• **EXERCISE**: What is needed is an exact copy of all the data.

• **EXERCISE DATA**:
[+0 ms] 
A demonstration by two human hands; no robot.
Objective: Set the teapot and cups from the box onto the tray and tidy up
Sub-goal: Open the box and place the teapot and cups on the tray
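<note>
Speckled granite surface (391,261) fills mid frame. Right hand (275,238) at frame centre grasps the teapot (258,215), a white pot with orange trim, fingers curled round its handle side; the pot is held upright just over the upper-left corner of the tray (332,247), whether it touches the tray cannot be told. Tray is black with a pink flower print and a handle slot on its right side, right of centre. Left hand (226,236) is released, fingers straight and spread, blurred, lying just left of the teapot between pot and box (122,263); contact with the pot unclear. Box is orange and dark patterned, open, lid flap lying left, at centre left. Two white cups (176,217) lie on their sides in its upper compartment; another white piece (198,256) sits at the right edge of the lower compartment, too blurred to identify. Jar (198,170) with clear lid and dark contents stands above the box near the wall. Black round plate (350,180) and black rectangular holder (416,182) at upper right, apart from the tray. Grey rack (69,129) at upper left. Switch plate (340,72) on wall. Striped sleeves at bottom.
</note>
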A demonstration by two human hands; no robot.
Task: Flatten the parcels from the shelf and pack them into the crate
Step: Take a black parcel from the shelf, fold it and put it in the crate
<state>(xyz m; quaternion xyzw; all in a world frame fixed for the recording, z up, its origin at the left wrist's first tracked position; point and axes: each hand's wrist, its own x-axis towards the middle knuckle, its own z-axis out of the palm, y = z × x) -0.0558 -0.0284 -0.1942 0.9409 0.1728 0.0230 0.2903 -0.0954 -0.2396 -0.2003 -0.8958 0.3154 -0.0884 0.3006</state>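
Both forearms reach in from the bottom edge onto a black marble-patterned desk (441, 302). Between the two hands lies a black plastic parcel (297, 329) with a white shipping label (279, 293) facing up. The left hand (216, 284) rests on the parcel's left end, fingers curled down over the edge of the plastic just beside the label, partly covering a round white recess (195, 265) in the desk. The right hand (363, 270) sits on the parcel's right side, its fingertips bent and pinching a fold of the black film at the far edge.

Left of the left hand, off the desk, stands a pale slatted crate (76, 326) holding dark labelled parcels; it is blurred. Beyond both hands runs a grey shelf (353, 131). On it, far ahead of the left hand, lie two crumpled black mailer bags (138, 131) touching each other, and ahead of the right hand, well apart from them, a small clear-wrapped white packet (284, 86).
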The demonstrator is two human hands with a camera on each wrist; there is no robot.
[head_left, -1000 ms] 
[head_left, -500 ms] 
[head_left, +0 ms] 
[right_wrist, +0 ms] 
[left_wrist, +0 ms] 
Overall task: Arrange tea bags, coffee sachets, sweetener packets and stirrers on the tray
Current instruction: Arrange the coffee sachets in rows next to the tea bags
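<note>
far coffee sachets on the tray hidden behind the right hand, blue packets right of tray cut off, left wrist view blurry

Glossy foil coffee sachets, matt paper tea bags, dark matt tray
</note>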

• **REPLY TO THE TASK**:
[+0 ms] 
A demonstration by two human hands; no robot.
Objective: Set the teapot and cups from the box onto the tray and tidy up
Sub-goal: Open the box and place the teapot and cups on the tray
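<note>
Speckled granite surface (391,261) fills mid frame. Right hand (275,238) at frame centre grasps the teapot (258,215), a white pot with orange trim, fingers curled round its handle side; the pot is held upright just over the upper-left corner of the tray (332,247), whether it touches the tray cannot be told. Tray is black with a pink flower print and a handle slot on its right side, right of centre. Left hand (226,236) is released, fingers straight and spread, blurred, lying just left of the teapot between pot and box (122,263); contact with the pot unclear. Box is orange and dark patterned, open, lid flap lying left, at centre left. Two white cups (176,217) lie on their sides in its upper compartment; another white piece (198,256) sits at the right edge of the lower compartment, too blurred to identify. Jar (198,170) with clear lid and dark contents stands above the box near the wall. Black round plate (350,180) and black rectangular holder (416,182) at upper right, apart from the tray. Grey rack (69,129) at upper left. Switch plate (340,72) on wall. Striped sleeves at bottom.
</note>
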A demonstration by two human hands; no robot.
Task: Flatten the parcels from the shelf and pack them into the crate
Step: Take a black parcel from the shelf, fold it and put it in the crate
<state>(xyz m; quaternion xyzw; all in a world frame fixed for the recording, z up, its origin at the left wrist's first tracked position; point and axes: each hand's wrist, its own x-axis towards the middle knuckle, its own z-axis out of the palm, y = z × x) -0.0558 -0.0284 -0.1942 0.9409 0.1728 0.0230 0.2903 -0.0954 -0.2396 -0.2003 -0.8958 0.3154 -0.0884 0.3006</state>
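Both forearms reach in from the bottom edge onto a black marble-patterned desk (441, 302). Between the two hands lies a black plastic parcel (297, 329) with a white shipping label (279, 293) facing up. The left hand (216, 284) rests on the parcel's left end, fingers curled down over the edge of the plastic just beside the label, partly covering a round white recess (195, 265) in the desk. The right hand (363, 270) sits on the parcel's right side, its fingertips bent and pinching a fold of the black film at the far edge.

Left of the left hand, off the desk, stands a pale slatted crate (76, 326) holding dark labelled parcels; it is blurred. Beyond both hands runs a grey shelf (353, 131). On it, far ahead of the left hand, lie two crumpled black mailer bags (138, 131) touching each other, and ahead of the right hand, well apart from them, a small clear-wrapped white packet (284, 86).
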The demonstrator is two human hands with a camera on each wrist; there is no robot.
[head_left, -1000 ms] 
[head_left, -500 ms] 
[head_left, +0 ms] 
[right_wrist, +0 ms] 
[left_wrist, +0 ms] 
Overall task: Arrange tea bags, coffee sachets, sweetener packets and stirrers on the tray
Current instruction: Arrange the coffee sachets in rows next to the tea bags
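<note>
far coffee sachets on the tray hidden behind the right hand, blue packets right of tray cut off, left wrist view blurry

Glossy foil coffee sachets, matt paper tea bags, dark matt tray
</note>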

The complete answer has been given.